_TASK OBJECTIVE_
Using the records below, transcribe word for word the stretch from the line that contains "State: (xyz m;" through the line that contains "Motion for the", both end lines included, and nothing else.

————

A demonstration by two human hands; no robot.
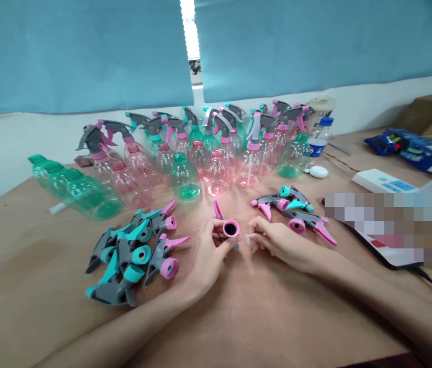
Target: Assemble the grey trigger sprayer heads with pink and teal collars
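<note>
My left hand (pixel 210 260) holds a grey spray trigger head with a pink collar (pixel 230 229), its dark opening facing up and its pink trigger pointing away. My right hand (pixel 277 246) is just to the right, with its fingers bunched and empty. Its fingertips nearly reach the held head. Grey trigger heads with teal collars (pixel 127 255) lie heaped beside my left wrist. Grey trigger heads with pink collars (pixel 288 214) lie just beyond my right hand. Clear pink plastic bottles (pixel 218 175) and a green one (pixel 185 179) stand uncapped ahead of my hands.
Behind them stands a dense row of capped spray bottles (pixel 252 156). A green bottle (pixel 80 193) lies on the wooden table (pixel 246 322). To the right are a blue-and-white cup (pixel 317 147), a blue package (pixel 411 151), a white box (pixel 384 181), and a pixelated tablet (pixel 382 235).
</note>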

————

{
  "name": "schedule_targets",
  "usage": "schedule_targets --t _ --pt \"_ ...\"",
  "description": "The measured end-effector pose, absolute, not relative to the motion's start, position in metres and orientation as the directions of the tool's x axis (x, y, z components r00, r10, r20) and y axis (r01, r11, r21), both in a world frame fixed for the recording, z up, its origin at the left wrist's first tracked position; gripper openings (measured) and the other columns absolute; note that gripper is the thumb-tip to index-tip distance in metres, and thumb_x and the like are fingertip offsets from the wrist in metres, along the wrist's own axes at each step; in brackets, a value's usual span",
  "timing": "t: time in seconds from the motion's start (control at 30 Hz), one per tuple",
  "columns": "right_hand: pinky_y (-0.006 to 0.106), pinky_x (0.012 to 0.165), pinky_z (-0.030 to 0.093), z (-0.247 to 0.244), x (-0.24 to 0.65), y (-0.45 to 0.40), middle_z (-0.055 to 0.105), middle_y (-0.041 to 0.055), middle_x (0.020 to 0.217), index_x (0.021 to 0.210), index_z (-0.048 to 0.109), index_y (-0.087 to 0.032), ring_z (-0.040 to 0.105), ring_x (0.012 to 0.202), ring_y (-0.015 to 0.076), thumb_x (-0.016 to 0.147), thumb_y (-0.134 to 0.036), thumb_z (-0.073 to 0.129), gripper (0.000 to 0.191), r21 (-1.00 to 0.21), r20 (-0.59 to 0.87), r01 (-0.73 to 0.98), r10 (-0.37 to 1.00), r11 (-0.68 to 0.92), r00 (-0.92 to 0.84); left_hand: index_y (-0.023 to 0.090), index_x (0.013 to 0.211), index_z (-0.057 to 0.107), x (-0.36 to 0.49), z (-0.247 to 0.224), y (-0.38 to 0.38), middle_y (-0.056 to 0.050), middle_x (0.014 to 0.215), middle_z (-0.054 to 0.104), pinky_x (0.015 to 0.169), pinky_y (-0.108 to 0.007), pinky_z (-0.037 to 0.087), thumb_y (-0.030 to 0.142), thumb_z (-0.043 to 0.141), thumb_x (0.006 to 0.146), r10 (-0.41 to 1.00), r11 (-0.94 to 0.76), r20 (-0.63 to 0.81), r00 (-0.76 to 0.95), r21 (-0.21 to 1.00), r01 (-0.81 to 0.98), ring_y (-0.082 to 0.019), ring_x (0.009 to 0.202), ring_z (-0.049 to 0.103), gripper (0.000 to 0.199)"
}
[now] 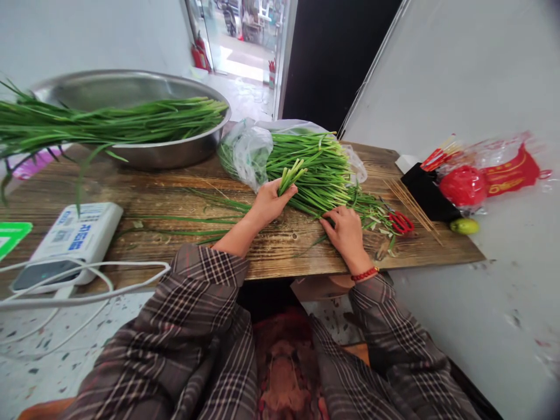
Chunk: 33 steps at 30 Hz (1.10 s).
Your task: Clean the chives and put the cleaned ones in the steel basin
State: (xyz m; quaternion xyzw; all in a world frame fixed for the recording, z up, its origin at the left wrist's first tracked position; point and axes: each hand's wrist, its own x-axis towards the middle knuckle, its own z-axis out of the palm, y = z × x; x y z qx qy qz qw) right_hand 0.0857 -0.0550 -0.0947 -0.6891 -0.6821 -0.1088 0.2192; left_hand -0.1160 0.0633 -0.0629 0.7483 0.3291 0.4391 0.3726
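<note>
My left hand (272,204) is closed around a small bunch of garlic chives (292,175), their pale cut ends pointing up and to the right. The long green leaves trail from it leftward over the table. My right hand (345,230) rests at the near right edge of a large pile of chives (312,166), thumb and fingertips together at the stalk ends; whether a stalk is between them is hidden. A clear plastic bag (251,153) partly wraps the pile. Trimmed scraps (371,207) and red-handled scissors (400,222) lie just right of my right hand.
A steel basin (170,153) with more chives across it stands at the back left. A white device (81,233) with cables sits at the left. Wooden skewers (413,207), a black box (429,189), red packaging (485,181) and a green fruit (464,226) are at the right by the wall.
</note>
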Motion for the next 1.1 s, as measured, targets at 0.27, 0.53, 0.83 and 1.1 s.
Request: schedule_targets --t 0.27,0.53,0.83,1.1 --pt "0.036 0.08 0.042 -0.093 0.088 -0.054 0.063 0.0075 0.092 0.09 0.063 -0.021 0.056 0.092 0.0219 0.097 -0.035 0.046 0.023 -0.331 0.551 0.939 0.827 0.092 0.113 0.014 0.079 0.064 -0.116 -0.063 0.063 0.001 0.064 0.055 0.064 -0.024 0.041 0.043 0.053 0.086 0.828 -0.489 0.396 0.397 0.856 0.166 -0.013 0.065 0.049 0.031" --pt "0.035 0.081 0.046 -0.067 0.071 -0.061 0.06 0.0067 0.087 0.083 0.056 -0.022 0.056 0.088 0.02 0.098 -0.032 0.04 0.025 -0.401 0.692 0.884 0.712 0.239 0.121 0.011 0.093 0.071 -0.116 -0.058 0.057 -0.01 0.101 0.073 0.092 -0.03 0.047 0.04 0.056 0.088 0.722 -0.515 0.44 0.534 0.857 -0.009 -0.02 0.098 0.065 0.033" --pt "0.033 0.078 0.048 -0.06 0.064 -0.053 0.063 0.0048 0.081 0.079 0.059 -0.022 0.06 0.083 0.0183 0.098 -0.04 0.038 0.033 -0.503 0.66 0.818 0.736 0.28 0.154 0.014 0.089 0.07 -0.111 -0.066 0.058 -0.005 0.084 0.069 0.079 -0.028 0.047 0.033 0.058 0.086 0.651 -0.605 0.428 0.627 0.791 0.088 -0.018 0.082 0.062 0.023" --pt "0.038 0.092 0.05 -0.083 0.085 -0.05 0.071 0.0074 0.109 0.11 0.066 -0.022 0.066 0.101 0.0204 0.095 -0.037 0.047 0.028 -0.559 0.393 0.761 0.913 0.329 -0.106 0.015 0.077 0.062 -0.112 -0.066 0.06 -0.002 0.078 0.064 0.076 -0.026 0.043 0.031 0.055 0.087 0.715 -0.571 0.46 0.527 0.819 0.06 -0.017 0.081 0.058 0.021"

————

_SOLUTION_
State: (xyz m; quaternion xyzw; all in a world frame fixed for the recording, z up, its origin at the left wrist's first tracked position; point and axes: each hand's wrist, its own x-axis towards the middle knuckle, its own z-axis out of the palm, y = z × x; x y z qx qy qz qw) right_hand 0.0857 -0.0550 -0.0947 -0.6891 -0.6821 -0.1088 0.2192; left_hand -0.1160 0.0633 -0.0629 0.7483 0.3291 0.4391 0.3726
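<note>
My left hand (272,204) is closed around a small bunch of garlic chives (292,175), their pale cut ends pointing up and to the right. The long green leaves trail from it leftward over the table. My right hand (345,230) rests at the near right edge of a large pile of chives (312,166), thumb and fingertips together at the stalk ends; whether a stalk is between them is hidden. A clear plastic bag (251,153) partly wraps the pile. Trimmed scraps (371,207) and red-handled scissors (400,222) lie just right of my right hand.
A steel basin (170,153) with more chives across it stands at the back left. A white device (81,233) with cables sits at the left. Wooden skewers (413,207), a black box (429,189), red packaging (485,181) and a green fruit (464,226) are at the right by the wall.
</note>
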Motion for the next 1.1 s, as measured, targets at 0.27, 0.53, 0.83 and 1.1 s.

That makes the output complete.